» **Problem details**
Each entry listed below should be reproduced word for word.

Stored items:
########################################

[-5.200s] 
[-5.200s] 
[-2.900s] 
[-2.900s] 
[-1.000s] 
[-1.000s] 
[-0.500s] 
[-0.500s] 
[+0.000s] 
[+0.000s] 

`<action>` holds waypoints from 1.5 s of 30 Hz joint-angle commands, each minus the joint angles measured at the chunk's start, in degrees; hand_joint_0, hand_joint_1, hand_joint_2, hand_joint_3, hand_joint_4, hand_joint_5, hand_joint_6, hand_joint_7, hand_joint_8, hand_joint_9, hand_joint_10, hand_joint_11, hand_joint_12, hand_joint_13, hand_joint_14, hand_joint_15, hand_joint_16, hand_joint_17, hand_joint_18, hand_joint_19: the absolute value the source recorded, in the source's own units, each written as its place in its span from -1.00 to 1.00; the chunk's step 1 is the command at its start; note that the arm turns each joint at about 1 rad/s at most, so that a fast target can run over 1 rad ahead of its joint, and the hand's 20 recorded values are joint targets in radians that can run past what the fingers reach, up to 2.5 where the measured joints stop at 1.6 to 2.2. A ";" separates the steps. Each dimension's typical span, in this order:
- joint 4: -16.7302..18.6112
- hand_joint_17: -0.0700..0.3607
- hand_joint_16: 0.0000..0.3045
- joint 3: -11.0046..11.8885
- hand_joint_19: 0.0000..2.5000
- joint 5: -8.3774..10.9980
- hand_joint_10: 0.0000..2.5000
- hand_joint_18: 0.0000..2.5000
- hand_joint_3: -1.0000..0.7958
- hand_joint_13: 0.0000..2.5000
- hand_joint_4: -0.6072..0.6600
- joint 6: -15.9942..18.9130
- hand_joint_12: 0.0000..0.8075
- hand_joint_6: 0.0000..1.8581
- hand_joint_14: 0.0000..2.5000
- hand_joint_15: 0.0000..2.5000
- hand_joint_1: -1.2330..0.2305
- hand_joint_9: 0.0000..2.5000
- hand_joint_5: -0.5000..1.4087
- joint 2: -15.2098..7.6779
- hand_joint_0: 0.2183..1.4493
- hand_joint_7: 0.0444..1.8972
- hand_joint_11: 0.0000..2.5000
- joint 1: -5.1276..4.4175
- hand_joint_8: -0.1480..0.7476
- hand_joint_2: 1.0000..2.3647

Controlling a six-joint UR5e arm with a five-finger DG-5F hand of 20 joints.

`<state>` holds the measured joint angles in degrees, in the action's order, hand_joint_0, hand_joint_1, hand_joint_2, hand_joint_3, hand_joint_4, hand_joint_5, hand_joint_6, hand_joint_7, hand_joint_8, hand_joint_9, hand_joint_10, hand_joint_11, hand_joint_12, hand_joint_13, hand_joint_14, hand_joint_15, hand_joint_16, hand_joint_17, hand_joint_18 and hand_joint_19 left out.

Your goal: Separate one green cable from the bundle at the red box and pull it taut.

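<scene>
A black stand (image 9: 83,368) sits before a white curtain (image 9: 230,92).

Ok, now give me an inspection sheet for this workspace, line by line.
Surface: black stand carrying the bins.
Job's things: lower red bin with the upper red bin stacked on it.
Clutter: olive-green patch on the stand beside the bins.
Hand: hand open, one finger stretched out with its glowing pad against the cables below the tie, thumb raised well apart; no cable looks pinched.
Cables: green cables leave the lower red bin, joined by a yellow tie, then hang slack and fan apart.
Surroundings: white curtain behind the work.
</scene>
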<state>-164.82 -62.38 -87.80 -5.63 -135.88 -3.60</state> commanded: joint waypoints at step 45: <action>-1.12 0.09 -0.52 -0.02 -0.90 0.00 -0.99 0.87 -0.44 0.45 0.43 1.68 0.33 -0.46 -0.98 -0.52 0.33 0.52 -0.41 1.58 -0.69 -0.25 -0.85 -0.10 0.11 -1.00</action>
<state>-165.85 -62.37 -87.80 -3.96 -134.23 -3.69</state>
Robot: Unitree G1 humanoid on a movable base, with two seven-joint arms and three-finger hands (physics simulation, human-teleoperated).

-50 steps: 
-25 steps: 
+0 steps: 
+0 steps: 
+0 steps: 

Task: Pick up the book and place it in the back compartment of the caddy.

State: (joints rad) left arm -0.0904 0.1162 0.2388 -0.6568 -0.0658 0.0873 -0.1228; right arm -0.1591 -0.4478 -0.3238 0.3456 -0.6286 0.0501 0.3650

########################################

» **Written response**
[-5.200s] 
[-5.200s] 
[-2.900s] 
[-2.900s] 
[-1.000s] 
[-1.000s] 
[-0.500s] 
[-0.500s] 
[+0.000s] 
[+0.000s] 

`<action>` holds waypoints from 1.5 s of 30 Hz joint-angle commands, each minus the joint angles measured at the chunk's start, in degrees; hand_joint_0, hand_joint_1, hand_joint_2, hand_joint_3, hand_joint_4, hand_joint_5, hand_joint_6, hand_joint_7, hand_joint_8, hand_joint_9, hand_joint_10, hand_joint_11, hand_joint_12, hand_joint_13, hand_joint_14, hand_joint_15, hand_joint_16, hand_joint_17, hand_joint_18, hand_joint_19: the absolute value the source recorded, in the source's own units, each written as its place in its span from -1.00 to 1.00; the chunk's step 1 is the command at its start; note that the arm turns each joint at about 1 rad/s at most, so that a fast target can run over 1 rad ahead of its joint, and the hand's 20 recorded values are joint targets in radians that can run past what the fingers reach, up to 2.5 where the measured joints stop at 1.6 to 2.2. A ";" separates the steps. Each dimension's typical span, in this order:
- joint 4: -16.7302..18.6112
- hand_joint_17: -0.0700..0.3607
- hand_joint_16: 0.0000..0.3045
- joint 3: -11.0046..11.8885
- hand_joint_19: 0.0000..2.5000
- joint 5: -8.3774..10.9980
- hand_joint_10: 0.0000..2.5000
- hand_joint_18: 0.0000..2.5000
- hand_joint_3: -1.0000..0.7958
- hand_joint_13: 0.0000..2.5000
- hand_joint_4: -0.6072..0.6600
- joint 6: -15.9942..18.9130
- hand_joint_12: 0.0000..0.8075
- hand_joint_6: 0.0000..1.8581
- hand_joint_14: 0.0000..2.5000
- hand_joint_15: 0.0000..2.5000
- hand_joint_1: -1.2330..0.2305
- hand_joint_9: 0.0000..2.5000
- hand_joint_5: -0.5000..1.4087
- joint 2: -15.2098..7.6779
- hand_joint_0: 0.2183..1.4493
- hand_joint_7: 0.0444..1.8972
- hand_joint_11: 0.0000..2.5000
- joint 1: -5.1276..4.4175
- hand_joint_8: -0.1480..0.7476
- hand_joint_2: 1.0000..2.3647

Controlling a six-joint UR5e arm with a five-finger DG-5F hand of 20 joints.

`<state>` holds the measured joint angles in degrees, in the action's order, hand_joint_0, hand_joint_1, hand_joint_2, hand_joint_3, hand_joint_4, hand_joint_5, hand_joint_6, hand_joint_7, hand_joint_8, hand_joint_9, hand_joint_10, hand_joint_11, hand_joint_12, hand_joint_13, hand_joint_14, hand_joint_15, hand_joint_16, hand_joint_17, hand_joint_18 and hand_joint_19 left out.

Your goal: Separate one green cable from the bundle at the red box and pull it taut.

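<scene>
A black stand (image 9: 83,368) sits before a white curtain (image 9: 230,92).

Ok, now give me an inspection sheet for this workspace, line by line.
Surface: black stand carrying the bins.
Job's things: lower red bin with the upper red bin stacked on it.
Clutter: olive-green patch on the stand beside the bins.
Hand: hand open, one finger stretched out with its glowing pad against the cables below the tie, thumb raised well apart; no cable looks pinched.
Cables: green cables leave the lower red bin, joined by a yellow tie, then hang slack and fan apart.
Surroundings: white curtain behind the work.
</scene>
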<state>-164.82 -62.38 -87.80 -5.63 -135.88 -3.60</state> commanded: joint waypoints at step 45: <action>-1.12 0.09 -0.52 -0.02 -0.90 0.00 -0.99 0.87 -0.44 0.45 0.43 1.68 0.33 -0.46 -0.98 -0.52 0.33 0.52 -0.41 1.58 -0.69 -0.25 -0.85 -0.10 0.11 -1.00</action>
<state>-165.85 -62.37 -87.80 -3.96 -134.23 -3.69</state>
Robot: Unitree G1 humanoid on a movable base, with two seven-joint arms and three-finger hands (physics simulation, human-teleoperated).

-50 steps: 
-25 steps: 
+0 steps: 
+0 steps: 
+0 steps: 

Task: Pick up the book and place it in the back compartment of the caddy.

State: (joints rad) left arm -0.0904 0.1162 0.2388 -0.6568 -0.0658 0.0873 -0.1228; right arm -0.1591 -0.4478 -0.3238 0.3456 -0.6286 0.0501 0.3650

This response is done.